Un film aux allures de drame, mais qui serait à rapprocher des films Pre-Code. Parce qu'il date de la même période (1934, le code Hays n'est en place que depuis un an, et un studio plus mineur comme la RKO ne se sent pas encore obligé de s'y soumettre), et parce que, comme tous les films qu'on classe sous cette appellation, il met en scène une histoire à la morale plutôt limite-limite. Parce que le film dépeint une société où la bonté, la gentillesse, les rapports humains (le titre original Of Human Bondage a cela d'ironique) ne sont en fait que les faiblesses trop humaines du personnage principal, faiblesses que la majorité des autres personnages vont exploiter, et ce n'est qu'en sortant de ce statut de victime que lui s'en sortira.

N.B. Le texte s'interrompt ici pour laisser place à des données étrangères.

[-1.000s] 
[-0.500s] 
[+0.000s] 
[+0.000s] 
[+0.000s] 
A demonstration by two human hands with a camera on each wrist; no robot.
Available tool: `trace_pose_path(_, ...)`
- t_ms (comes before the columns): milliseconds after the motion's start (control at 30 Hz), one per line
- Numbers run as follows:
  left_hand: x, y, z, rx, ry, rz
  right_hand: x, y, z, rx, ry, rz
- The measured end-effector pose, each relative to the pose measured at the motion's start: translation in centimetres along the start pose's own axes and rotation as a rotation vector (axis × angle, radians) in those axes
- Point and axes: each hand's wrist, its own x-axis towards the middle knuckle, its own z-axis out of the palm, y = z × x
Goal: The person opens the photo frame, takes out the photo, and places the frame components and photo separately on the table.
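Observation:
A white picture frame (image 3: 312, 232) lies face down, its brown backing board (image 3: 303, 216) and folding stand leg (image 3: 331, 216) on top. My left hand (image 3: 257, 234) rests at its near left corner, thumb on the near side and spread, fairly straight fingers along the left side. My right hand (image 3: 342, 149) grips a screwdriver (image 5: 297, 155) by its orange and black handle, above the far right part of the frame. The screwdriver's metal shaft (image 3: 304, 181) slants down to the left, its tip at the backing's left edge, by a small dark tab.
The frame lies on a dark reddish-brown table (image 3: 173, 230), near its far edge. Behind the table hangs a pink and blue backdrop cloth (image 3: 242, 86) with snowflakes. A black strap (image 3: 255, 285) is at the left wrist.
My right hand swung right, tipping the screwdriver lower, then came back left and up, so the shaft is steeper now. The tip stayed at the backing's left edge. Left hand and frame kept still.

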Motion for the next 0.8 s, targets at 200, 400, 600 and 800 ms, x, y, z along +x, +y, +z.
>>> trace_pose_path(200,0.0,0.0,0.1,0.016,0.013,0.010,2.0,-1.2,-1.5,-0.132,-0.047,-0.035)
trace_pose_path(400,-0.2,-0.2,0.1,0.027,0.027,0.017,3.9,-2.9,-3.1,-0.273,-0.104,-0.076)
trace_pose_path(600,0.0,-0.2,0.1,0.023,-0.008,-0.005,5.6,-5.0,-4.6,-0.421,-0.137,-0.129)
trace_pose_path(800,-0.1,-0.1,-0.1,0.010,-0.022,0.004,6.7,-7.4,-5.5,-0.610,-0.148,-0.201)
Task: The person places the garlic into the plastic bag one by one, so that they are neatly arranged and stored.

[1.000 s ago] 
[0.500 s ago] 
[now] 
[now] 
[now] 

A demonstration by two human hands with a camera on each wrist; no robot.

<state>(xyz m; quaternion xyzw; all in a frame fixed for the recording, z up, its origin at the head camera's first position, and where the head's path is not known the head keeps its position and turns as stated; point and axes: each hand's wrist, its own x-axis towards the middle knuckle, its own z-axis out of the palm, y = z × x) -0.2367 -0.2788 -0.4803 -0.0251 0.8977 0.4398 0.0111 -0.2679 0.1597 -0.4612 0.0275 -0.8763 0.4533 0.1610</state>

Et tout cela donne de la place à ce qui est l'attraction du film : Bette Davis. Car c'est le rôle qui la rendit célèbre, celui par lequel elle intronise ce qui fera tout sa carrière, soit des rôle de femmes aussi fortes que cyniques et caractérielles, des rôles de garces, de harpies, de vamps manipulatrices. Avec toute fois une nuance ici, sa jeunesse et ses grands yeux faisant qu'elle prend par moment des airs de petite fille boudeuse...
La réal de John Cromwell n'est, quant à elle, pas en reste, car si elle est encore assez marquée de scories du muet, celui-ci se permet au ssiquelques effets réussis (j'aime beaucoup ces 2-3 transitions sur des filés, ça fonctionne super bien).
Bref, il faut que je mate plus de films Pre-Code, parce qu'il y a vraisemblablement pas mal de bons trucs à découvrir.